I Copy the Authorities of the Four Calamities-Chapter 234: Rank
The first thing he registered was the ceiling.
White stone, domed, with the soft blue light of monitoring crystals running along the upper curve of the arch. The medical ward. He knew it by the hum before he opened his eyes fully, the subsonic vibration of high-grade recovery systems running through the air and through the bed frame and into the back of his skull.
He catalogued his body with the eyes still closed. The fractured ribs had been addressed, the bone-deep pain replaced with the medicinal numbness of high-tier healing, the kind that cost more per hour than a Rank 3 adventurer made in a month. His mana channels were cool and saturated, the channels themselves intact. He was functional.

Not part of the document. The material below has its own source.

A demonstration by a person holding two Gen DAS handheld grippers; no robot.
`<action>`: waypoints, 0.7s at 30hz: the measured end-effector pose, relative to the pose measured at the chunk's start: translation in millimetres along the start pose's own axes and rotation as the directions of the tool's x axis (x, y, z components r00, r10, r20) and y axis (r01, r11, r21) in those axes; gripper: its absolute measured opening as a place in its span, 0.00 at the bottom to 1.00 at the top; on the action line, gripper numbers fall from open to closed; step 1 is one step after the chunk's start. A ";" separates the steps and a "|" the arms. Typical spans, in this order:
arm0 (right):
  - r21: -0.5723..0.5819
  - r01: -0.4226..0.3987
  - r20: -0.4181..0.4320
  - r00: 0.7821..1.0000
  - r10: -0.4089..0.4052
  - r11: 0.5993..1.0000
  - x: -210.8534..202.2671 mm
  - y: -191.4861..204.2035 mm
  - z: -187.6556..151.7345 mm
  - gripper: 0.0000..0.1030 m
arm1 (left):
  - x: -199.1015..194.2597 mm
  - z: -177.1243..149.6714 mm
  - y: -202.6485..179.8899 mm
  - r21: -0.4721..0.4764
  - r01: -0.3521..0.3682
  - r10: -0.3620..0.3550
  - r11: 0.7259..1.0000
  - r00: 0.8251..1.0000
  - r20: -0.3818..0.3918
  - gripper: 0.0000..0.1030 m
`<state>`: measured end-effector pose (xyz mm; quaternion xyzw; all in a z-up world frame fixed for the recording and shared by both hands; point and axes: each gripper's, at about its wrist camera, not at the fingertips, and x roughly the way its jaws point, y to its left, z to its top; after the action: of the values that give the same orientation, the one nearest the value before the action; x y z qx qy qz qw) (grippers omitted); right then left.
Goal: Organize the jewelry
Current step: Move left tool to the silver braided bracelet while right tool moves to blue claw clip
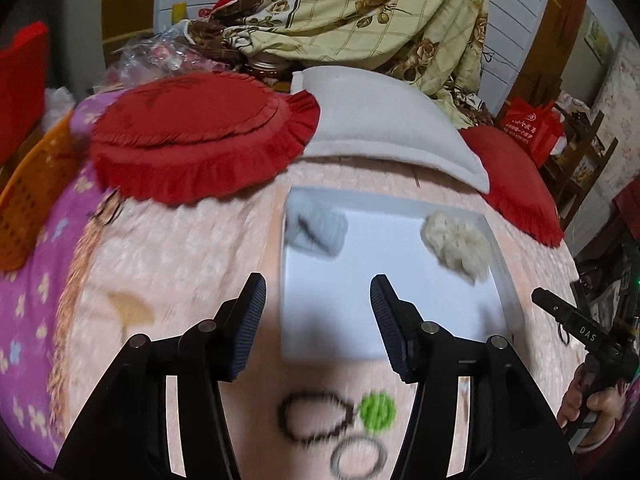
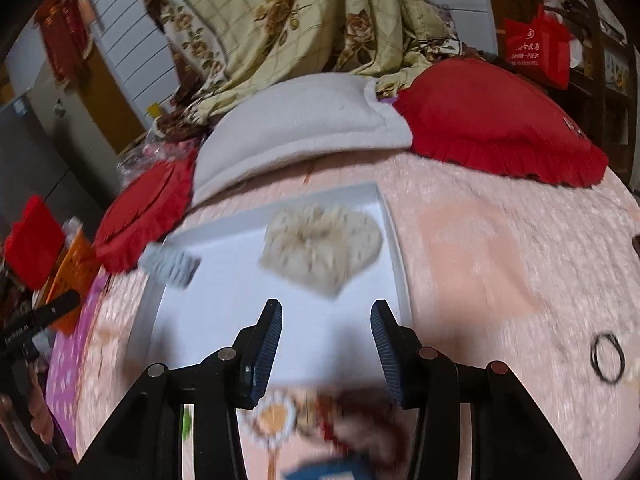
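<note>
On a pink bed, the left tool [image 1: 318, 304] hangs released and empty above a dark bead bracelet [image 1: 314, 420], green scrunchie [image 1: 377, 411] and grey ring [image 1: 359, 458]. The white tray [image 1: 394, 346] already holds a grey scrunchie [image 1: 316, 230] and cream scrunchie [image 1: 458, 246]. The right tool [image 2: 326, 326] is also released (blurred items beneath); a black hair tie [image 2: 608, 358] lies far right. Roughly a third seems done.

We see our left claw [image 1: 318, 312] built of matte black arms with 2 silver round screws per side and dark blue ribbed pads [image 1: 252, 320]. Our right claw [image 2: 326, 336] matches it. At 4 o'clock, a bare hand [image 1: 592, 404] grips a black handle lettered "DAS".
</note>
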<state>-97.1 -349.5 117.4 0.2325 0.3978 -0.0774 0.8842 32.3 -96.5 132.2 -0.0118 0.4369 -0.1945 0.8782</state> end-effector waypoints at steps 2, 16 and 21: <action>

He would be sore for a week in the specific way that healed bones were always sore, a phantom memory of the break living in the tissue even after the tissue was repaired.
He opened his eyes.
Nyx was sitting in the chair beside the bed.
She had her legs crossed and her hands folded in her lap and she was looking at him with the opal eyes that swirled violet and shadow at rest. Her lavender hair was loose around her shoulders. She was wearing the Academy’s standard medical discharge uniform, the plain white one that the ward issued when they released patients, which meant she had been discharged recently enough that she hadn’t been back to her rooms yet.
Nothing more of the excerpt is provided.